**Activity**
In the listing below, the lines starting at the line with "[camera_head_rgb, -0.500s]" and ending at the line with "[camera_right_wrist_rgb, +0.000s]" are to be output verbatim. Images stay out of the copy.

**Study material**
┏━━

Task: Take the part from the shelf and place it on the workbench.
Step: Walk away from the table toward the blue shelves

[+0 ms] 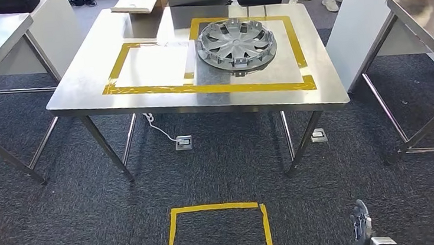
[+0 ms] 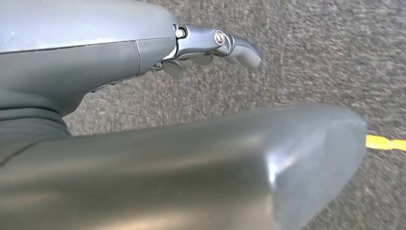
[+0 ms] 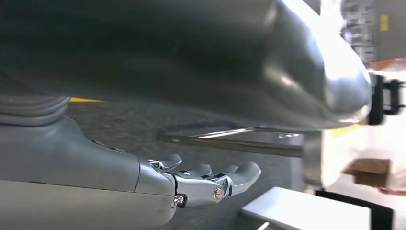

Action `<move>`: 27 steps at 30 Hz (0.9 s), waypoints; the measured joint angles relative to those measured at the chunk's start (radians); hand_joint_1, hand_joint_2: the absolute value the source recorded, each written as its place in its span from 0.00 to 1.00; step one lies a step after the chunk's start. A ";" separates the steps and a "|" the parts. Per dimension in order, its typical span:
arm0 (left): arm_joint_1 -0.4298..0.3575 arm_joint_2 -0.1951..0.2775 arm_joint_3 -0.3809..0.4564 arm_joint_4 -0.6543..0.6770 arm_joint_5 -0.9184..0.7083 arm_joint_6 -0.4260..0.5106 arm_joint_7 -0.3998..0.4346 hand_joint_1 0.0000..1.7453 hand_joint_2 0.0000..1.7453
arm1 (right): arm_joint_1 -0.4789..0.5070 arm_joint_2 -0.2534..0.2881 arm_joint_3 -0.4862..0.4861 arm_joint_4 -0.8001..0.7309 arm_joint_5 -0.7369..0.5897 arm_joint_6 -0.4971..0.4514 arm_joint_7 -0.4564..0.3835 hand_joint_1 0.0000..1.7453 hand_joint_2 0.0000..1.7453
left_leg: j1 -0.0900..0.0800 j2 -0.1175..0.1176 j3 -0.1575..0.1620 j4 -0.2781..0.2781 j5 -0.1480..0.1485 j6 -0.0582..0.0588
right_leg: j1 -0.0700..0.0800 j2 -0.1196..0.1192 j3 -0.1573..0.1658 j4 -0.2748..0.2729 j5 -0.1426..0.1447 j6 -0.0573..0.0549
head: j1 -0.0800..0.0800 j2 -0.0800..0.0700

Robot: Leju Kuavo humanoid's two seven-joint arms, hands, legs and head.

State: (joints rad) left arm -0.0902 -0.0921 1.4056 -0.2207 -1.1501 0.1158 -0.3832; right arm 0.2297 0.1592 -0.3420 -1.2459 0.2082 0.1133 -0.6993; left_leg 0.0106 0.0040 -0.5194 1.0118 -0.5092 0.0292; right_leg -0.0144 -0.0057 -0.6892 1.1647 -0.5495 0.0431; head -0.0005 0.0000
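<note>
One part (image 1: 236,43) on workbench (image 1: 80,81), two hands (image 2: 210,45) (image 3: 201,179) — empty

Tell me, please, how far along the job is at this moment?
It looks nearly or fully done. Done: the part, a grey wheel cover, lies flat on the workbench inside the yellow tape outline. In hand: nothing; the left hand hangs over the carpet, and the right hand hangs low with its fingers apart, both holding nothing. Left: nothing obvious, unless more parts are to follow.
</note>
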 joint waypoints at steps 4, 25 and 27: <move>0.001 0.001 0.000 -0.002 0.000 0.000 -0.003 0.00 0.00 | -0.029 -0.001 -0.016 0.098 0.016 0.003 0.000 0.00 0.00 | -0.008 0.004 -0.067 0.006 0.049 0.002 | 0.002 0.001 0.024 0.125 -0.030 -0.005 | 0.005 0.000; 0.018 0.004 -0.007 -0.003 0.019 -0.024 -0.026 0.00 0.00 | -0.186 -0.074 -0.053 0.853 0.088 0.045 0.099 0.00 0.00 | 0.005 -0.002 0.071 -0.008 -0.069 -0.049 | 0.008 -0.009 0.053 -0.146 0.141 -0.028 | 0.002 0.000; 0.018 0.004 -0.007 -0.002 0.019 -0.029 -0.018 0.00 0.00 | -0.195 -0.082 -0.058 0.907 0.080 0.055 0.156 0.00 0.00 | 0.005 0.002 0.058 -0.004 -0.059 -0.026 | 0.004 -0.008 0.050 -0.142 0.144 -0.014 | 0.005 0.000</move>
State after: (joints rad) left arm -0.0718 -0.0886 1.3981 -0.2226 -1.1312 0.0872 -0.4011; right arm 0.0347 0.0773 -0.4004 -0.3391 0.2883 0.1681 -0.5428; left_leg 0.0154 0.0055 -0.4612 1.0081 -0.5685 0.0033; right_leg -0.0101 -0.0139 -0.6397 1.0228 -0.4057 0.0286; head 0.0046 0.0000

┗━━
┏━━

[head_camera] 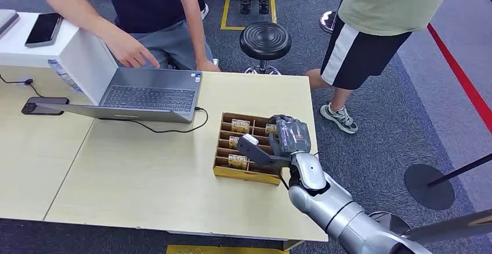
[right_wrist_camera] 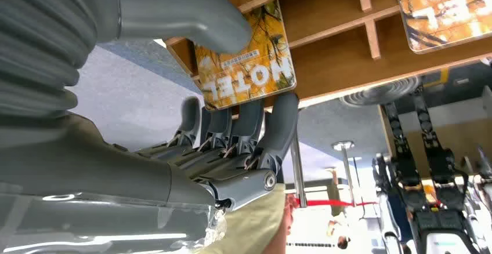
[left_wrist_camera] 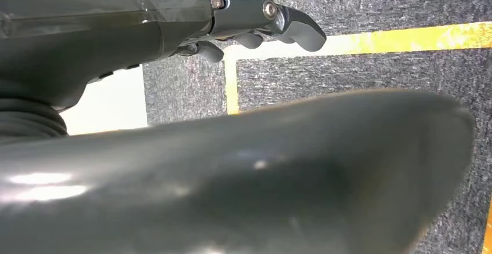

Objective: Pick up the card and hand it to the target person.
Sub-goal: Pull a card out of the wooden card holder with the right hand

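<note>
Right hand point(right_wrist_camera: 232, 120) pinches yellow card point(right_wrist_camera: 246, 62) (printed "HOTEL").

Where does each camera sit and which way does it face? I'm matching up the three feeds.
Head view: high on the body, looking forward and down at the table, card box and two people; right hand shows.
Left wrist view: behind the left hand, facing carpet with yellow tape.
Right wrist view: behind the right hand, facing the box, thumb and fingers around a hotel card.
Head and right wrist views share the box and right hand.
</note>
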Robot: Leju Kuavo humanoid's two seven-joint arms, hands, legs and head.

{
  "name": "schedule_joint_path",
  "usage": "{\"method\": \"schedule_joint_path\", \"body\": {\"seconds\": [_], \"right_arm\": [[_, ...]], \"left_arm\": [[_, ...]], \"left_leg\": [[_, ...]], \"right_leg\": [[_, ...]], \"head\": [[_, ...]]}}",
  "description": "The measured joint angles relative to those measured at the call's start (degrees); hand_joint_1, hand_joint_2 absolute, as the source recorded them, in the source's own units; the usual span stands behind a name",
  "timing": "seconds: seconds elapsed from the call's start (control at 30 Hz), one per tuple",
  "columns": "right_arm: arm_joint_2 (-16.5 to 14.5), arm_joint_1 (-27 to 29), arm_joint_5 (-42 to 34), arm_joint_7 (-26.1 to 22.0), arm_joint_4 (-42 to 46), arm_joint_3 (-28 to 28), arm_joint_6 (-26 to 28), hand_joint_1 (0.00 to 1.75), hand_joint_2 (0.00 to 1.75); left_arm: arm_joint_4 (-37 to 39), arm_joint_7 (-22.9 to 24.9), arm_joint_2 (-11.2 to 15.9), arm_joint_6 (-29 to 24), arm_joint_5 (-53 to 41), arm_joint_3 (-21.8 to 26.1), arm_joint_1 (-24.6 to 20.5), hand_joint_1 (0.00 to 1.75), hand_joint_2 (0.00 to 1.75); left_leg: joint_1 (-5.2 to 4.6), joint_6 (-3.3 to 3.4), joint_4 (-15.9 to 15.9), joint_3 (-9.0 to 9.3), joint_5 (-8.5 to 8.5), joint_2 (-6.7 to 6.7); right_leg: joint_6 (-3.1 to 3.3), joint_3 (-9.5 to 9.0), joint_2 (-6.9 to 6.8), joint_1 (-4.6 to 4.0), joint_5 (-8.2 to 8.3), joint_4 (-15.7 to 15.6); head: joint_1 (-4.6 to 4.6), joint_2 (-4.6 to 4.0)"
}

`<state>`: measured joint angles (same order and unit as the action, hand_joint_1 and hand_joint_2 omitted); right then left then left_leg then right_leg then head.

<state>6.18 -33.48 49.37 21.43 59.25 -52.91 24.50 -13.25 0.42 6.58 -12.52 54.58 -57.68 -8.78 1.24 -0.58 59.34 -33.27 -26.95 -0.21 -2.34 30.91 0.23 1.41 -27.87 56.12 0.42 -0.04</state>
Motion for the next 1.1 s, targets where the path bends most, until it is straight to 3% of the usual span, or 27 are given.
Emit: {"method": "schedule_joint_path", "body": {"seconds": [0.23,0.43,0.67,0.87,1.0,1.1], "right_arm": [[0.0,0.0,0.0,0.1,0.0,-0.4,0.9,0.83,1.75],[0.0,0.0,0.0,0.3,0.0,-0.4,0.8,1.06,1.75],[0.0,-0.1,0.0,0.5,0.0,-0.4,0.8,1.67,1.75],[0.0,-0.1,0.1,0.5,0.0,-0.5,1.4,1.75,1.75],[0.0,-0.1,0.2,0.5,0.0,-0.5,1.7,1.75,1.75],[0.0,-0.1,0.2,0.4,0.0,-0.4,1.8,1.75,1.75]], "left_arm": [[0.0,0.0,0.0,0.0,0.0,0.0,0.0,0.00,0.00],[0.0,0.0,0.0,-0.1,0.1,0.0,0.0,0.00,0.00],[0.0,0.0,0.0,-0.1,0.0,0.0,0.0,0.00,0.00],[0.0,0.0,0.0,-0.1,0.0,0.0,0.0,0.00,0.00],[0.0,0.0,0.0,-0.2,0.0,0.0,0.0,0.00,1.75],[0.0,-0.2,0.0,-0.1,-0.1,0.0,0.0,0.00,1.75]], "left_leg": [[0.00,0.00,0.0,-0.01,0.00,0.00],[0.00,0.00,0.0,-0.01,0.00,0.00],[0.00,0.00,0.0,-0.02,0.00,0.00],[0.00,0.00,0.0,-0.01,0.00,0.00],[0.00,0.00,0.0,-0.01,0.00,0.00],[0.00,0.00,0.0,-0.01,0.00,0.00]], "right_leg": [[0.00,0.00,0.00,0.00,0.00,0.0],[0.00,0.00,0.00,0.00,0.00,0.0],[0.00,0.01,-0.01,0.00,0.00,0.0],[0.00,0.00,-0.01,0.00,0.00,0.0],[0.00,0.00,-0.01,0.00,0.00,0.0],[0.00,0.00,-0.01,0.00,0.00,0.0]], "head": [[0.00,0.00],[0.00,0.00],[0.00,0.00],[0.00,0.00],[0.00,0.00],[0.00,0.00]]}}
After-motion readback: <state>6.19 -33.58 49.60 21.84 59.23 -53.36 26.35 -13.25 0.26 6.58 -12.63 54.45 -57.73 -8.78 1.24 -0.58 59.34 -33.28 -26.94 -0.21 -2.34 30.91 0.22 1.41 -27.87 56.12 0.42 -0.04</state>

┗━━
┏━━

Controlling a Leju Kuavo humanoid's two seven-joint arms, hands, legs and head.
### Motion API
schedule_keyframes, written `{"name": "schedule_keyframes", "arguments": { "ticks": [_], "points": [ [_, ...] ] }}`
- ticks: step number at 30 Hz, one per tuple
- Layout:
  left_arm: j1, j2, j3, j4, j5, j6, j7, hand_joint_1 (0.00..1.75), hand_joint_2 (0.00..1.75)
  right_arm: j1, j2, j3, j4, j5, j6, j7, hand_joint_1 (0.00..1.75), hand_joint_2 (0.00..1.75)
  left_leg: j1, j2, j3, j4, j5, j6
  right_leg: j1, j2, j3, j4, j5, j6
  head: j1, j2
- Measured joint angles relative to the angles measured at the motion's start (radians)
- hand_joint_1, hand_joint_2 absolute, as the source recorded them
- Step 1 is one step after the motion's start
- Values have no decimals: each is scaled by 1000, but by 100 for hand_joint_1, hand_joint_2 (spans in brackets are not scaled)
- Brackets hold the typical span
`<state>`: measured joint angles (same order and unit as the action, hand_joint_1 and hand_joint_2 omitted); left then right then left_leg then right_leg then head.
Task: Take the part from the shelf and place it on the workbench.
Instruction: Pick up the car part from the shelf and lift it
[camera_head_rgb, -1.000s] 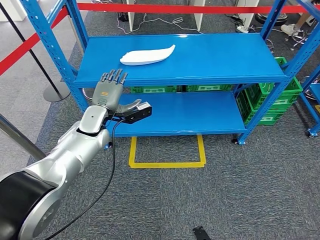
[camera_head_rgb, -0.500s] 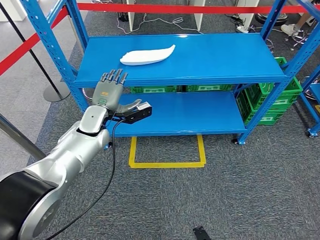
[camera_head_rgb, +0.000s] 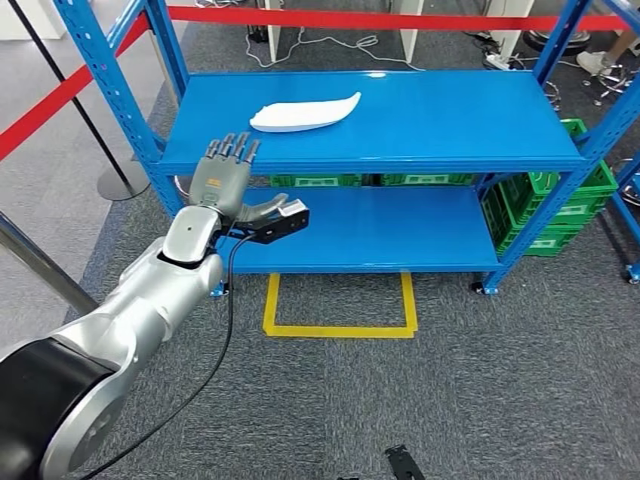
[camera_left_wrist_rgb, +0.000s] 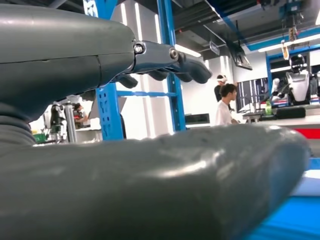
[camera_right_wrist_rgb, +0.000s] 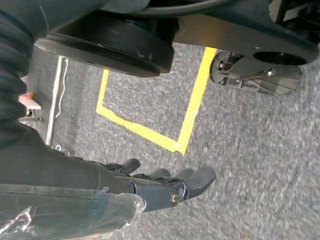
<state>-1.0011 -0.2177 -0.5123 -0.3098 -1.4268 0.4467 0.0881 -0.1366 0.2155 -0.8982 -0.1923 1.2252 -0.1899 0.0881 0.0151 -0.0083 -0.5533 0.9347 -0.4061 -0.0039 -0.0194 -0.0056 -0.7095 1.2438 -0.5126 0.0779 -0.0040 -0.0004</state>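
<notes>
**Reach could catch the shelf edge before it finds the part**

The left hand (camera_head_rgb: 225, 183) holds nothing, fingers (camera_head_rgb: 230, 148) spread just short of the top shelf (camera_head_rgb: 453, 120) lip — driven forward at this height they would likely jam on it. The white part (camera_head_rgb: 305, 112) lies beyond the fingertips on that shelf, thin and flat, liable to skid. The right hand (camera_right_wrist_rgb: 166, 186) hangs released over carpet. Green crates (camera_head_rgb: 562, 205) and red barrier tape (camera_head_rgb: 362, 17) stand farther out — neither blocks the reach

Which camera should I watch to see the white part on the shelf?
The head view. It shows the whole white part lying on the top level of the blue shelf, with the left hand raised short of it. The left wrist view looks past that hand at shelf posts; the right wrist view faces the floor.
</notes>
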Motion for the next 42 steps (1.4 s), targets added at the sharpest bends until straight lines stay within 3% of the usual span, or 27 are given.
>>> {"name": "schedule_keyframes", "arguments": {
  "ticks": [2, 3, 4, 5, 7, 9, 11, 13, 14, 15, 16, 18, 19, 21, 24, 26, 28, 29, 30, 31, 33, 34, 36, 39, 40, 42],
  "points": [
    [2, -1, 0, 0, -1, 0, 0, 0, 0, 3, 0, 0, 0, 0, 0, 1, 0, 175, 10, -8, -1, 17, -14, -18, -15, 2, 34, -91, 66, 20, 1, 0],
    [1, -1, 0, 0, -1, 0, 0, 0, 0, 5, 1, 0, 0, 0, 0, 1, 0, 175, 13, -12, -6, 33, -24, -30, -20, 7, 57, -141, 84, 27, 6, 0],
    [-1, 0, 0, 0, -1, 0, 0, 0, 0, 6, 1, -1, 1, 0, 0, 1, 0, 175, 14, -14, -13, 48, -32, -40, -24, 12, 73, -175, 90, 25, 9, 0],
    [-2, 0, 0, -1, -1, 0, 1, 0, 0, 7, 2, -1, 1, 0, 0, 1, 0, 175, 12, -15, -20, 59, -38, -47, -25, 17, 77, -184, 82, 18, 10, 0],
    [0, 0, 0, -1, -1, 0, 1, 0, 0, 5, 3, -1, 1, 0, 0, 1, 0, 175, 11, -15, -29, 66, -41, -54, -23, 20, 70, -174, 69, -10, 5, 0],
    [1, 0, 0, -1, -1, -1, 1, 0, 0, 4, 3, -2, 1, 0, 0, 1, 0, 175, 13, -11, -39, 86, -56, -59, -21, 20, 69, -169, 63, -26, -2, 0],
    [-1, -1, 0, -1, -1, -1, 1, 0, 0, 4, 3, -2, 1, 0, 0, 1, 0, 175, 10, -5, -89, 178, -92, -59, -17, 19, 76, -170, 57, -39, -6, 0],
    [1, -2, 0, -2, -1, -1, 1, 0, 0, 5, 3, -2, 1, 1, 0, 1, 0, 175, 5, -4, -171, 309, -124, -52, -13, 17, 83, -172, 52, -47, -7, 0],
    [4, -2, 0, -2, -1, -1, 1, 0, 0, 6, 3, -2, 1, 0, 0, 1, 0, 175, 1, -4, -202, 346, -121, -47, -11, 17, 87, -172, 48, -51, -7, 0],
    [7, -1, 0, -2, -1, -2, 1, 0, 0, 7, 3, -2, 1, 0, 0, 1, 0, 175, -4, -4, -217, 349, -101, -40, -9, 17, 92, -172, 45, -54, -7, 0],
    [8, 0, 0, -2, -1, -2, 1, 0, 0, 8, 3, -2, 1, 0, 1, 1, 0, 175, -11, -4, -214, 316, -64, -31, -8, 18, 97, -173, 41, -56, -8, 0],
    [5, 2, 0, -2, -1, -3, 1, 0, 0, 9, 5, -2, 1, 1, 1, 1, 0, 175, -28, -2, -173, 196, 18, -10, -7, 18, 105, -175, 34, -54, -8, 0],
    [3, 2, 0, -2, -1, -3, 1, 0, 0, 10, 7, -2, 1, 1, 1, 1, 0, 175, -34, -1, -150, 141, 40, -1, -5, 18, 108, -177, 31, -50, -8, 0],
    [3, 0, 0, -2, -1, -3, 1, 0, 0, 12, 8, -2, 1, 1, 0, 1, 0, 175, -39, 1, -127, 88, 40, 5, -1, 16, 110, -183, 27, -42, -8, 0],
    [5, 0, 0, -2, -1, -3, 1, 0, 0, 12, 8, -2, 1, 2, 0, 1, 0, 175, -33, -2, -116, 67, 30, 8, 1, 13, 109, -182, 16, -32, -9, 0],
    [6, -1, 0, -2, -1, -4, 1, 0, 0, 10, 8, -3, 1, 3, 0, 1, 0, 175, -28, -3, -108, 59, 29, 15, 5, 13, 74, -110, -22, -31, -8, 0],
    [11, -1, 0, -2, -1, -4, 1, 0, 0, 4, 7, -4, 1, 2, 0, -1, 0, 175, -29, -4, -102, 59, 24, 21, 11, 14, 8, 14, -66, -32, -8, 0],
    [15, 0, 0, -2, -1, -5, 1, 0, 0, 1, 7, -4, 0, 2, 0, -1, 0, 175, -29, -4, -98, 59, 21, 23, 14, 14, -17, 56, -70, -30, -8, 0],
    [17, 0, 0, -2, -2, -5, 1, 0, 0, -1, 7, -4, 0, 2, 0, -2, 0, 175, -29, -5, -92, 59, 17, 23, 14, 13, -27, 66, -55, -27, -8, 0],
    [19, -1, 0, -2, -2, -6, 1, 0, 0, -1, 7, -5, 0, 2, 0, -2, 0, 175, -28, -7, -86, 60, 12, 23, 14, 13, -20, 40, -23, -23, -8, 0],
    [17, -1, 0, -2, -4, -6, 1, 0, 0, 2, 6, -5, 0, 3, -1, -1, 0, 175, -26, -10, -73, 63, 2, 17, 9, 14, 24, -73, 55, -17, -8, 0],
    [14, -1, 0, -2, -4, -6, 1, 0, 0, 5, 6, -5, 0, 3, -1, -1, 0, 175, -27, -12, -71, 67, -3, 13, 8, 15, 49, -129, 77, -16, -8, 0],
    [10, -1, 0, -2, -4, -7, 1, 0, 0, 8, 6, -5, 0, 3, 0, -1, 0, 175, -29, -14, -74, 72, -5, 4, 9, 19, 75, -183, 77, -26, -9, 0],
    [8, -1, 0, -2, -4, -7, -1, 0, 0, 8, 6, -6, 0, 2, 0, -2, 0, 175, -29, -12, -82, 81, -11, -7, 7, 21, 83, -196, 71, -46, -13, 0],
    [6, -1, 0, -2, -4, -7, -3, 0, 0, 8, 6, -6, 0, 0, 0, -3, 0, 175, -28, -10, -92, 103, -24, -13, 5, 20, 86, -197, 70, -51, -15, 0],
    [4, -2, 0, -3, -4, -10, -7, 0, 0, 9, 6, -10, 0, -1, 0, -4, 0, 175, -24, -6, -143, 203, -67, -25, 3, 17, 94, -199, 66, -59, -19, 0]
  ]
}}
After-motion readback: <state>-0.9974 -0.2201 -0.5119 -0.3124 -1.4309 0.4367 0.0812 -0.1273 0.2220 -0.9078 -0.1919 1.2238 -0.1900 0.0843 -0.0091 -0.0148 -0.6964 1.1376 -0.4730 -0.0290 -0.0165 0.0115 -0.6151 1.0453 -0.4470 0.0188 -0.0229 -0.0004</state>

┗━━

**Output for this exercise**
[camera_head_rgb, -0.500s] 
[camera_head_rgb, +0.000s] 
[camera_left_wrist_rgb, +0.000s] 
[camera_right_wrist_rgb, +0.000s] 

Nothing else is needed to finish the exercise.